Source: Intercontinental Cry

Someone famous once remarked that fascism would come to America with someone waving an American flag. At the time, I doubt the person making this noteworthy comment envisioned the flag-waver as the first Black American president, but stranger things have happened. Obama, of course, could not have risen to the position of power that enabled him to deprive us of our civil and human rights with the stroke of his pen without a lot of help from Wall Street and America’s aristocracy, but that doesn’t make his commitment to furthering the fascist agenda laid down by his predecessors and mentors any less onerous.

In our Orwellian America, independent thought is a truly herculean achievement; with the indoctrination of young and vulnerable minds through media, education, and propaganda, it is amazing that any of us escapes the coordinated corrosion of democratic principles and practices, let alone manages to rethink, recover, regroup, and resist.
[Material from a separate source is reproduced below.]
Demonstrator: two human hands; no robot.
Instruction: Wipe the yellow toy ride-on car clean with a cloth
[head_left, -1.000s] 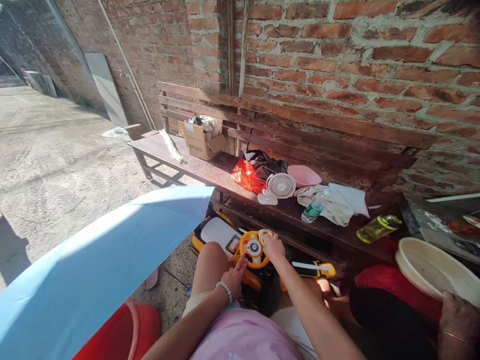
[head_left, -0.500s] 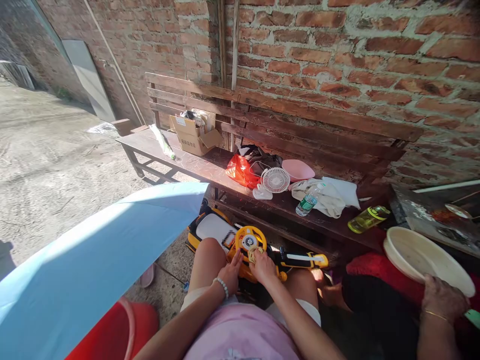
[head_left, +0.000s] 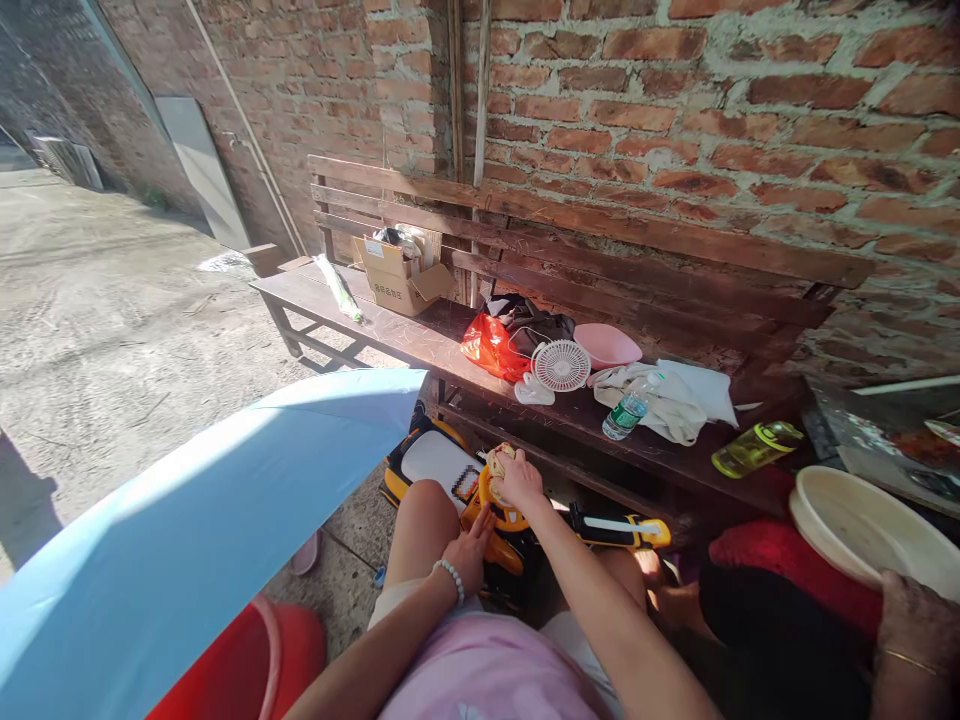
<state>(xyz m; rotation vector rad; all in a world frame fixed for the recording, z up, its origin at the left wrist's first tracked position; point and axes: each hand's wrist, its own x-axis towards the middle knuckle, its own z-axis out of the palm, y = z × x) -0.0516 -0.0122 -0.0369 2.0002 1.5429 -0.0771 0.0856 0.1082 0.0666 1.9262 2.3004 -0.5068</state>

From CIA-sponsored color revolutions to corporate paternalism, we are taught to be intellectually infantile and politically illiterate. Those who awaken from this L-dopa state are quickly categorized as non-conforming and shuttled off to re-education camps, prison plantations, or meaningless lives of poverty.

To accomplish this state of collective unconsciousness through mass communication, Madison Avenue played an essential role, often overshadowed by Wall Street, but always close to official engineers of the psychological warfare deployed by government agencies. Hijacking history helped, but even more effective are campaigns of racially diverse kids on TV singing songs about sharing Coca-Cola with the other kids of the world, or happy idiots waving CIA-purchased colored banners as oblivious dupes of Soros’ Open Society. Fascism, after all, cannot be billed as a hate campaign (even though it eventually foments them), but rather as a family friendly frolic in the festive fantasy of the fatherland. Now where did we see that before?